Roberto Casín. EL NUEVO HERALD
Hubo una época en que además de
despreciables los forajidos eran también despreciados. La regla se cumplía con
agrado, incluso en los predios menos civilizados del planeta. Sólo las personas
respetables, más instruidas y de mejor corazón tenían abiertos con una sonrisa
los caminos. Quienes se situaban al extremo opuesto delinquían por partida
doble. Uno, porque no se acomodaban a las normas, y dos, porque además la gente
los señalaba claramente como enemigos. Pero desde que los bandoleros invadieron
los predios de la política para proclamarse justicieros y patriotas, el
desconcierto mundial en materia de leyes, derechos, tolerancia y justicia, es
absoluto. Y las consecuencias, muy lamentables.
Los remito al diabólico cariz que han
ido tomando los acontecimientos desde que a una sarta de endemoniados soldados
de la Yihad se les antojó convertir en escombros las Torres Gemelas, y en
cenizas a miles de infieles. Desde entonces han estado sembrando en nombre de
Alá y sin clemencia el terror, y cada vez que pueden la muerte. Ya no sólo son
saudíes, yemenitas y somalíes que hicieron del Corán un fusil de asalto.
También hay egipcios y sudaneses, seguidores de Al Qaida equipados con armas
libias, palestinos y libaneses apertrechados por Irán, y también sirios de
Jabhat al Nusra envueltos en los estandartes de la Primavera Árabe.
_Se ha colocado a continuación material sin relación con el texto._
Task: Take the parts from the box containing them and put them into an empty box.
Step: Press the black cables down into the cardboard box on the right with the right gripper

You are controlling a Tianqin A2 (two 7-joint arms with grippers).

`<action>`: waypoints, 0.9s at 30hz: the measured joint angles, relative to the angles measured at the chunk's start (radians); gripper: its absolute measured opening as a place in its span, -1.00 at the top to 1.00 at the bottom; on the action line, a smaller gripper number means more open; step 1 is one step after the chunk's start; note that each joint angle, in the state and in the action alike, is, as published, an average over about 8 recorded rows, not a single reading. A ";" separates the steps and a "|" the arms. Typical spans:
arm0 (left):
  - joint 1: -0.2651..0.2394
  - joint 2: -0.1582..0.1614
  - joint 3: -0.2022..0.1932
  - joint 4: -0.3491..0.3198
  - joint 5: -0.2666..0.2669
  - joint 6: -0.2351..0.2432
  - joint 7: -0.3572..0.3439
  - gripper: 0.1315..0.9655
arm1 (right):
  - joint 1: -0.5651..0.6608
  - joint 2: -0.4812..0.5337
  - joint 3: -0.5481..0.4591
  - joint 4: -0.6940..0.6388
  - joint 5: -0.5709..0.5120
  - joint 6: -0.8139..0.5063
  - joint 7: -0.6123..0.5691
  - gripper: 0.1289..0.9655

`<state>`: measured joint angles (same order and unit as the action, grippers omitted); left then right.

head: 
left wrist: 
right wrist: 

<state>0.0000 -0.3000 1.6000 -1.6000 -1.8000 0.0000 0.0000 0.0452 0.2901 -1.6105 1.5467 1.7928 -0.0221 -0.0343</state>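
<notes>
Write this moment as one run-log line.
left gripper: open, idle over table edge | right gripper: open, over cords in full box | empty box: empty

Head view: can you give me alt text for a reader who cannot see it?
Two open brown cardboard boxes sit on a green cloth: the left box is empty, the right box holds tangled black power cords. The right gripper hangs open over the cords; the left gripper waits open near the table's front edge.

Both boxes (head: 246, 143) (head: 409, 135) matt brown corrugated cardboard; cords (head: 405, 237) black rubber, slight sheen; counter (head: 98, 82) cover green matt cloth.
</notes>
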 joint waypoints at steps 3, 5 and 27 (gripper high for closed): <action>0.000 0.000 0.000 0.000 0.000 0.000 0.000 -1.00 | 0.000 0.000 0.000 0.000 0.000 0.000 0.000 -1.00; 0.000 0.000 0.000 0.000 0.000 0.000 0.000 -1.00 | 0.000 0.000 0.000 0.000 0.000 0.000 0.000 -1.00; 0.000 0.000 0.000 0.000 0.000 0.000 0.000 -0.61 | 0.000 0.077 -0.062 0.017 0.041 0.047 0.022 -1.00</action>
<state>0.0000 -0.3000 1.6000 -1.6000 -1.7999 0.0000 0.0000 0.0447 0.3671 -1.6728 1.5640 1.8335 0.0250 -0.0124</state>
Las fotos tomadas por algún que otro
reportero que ha osado aventurarse en las ardientes arenas del Magreb, en las
inhóspitas montañas de Waziristán o en pueblos aparentemente inofensivos del Oriente
Medio los revelan con estampa propia: Kalashnikov en mano, arropados en sus
chilabas y bajo turbantes que apenas les dejan al descubierto los ojos, de
mirada desafiante. Están poseídos por la idea poner al mundo patas arriba. Si
los bolcheviques consiguieron hacerse del poder en los albores del siglo XX
inspirados por el fanatismo de otro dogma, y los nazis hicieron temblar al
mundo y exterminaron a millones de judíos décadas después, pensarán, ¿por qué
no habrían ellos de doblegar a los cristianos en el XXI?
El propósito común que les anima hace
imperceptibles las diferencias que pueda haber entre los terroristas de Ansar
Al Sharia, en Yemen, los de Hezbolá, en Beirut, o los de las Brigadas al
Qassam, brazo armado de Hamás, cuyo líder político, Jaled Meshal, se instaló
hace una semana en la Franja de Gaza luego de 45 años de ausencia y ante una
enfebrecida multitud de palestinos sin fronteras prometió edificar un estado
islámico en las tierras que hoy también son hogar de judíos, y por supuesto borrar
del mapa a Israel. Luego, un cabecilla de al Qassam se dirigió enmascarado a la
misma muchedumbre y la hizo vibrar de júbilo al anunciarle que se está
preparando “un ejército desde Gaza, Cisjordania, Cairo, Túnez, Teherán y
Ankara”. Faltarán comida y juguetes para los niños pero qué importa, sobran
AK-47.
Si todo el pleito fuese por cuestión
de honra o porque la Biblia y el Talmud son de lectura intrincada estaríamos de
rechupete. Pero no, el asunto no es tan sencillo. Donde ondean las banderas
negras con la inscripción “El único Dios es Alá, y Mahoma su profeta” el
panorama es alarmante o desolador. Por ejemplo, hace sólo unos meses, los
señores de los que les cuento se apropiaron de una parte de Mali ─ más de 800
mil kilómetros cuadrados ─ en pleno corazón del Sahel, incluida la legendaria
Tombuctú, y declararon el estado islámico independiente de Azawad. Desde
entonces, miles de seguidores de la guerra santa musulmana, jóvenes ávidos de
aventuras, sedientos de sangre y de dinero, vienen agrupándose en lo que dan
por suelo seguro. Los reclutan como a un coro de ángeles, pero no son otra cosa
que matones que oran cinco veces al día. Desde Bamako llegan noticias de que
han implantado la sharia, que amputan pies y manos a ladrones que quizás
robaron por hambre, que pastorean a las mujeres a latigazos, y que la vida con
ellos es peor que entre los talibanes en Afganistán.
Mientras tanto, del lado de acá, donde
estallan las bombas y guardamos luto por los degollados, seguimos enfrascados
en la disyuntiva de cómo tratar a los guerreros del Islam, si a balazos u
ofreciéndoles bandera blanca, aun cuando los hechos dicen que son hombres muy
peligrosos, que no aspiran a tener una vida normal ni a dejar que la tengamos,
y que es mejor tenerlos a dos metros bajo tierra que resignarnos a seguir
siendo los trofeos de su tiro al blanco.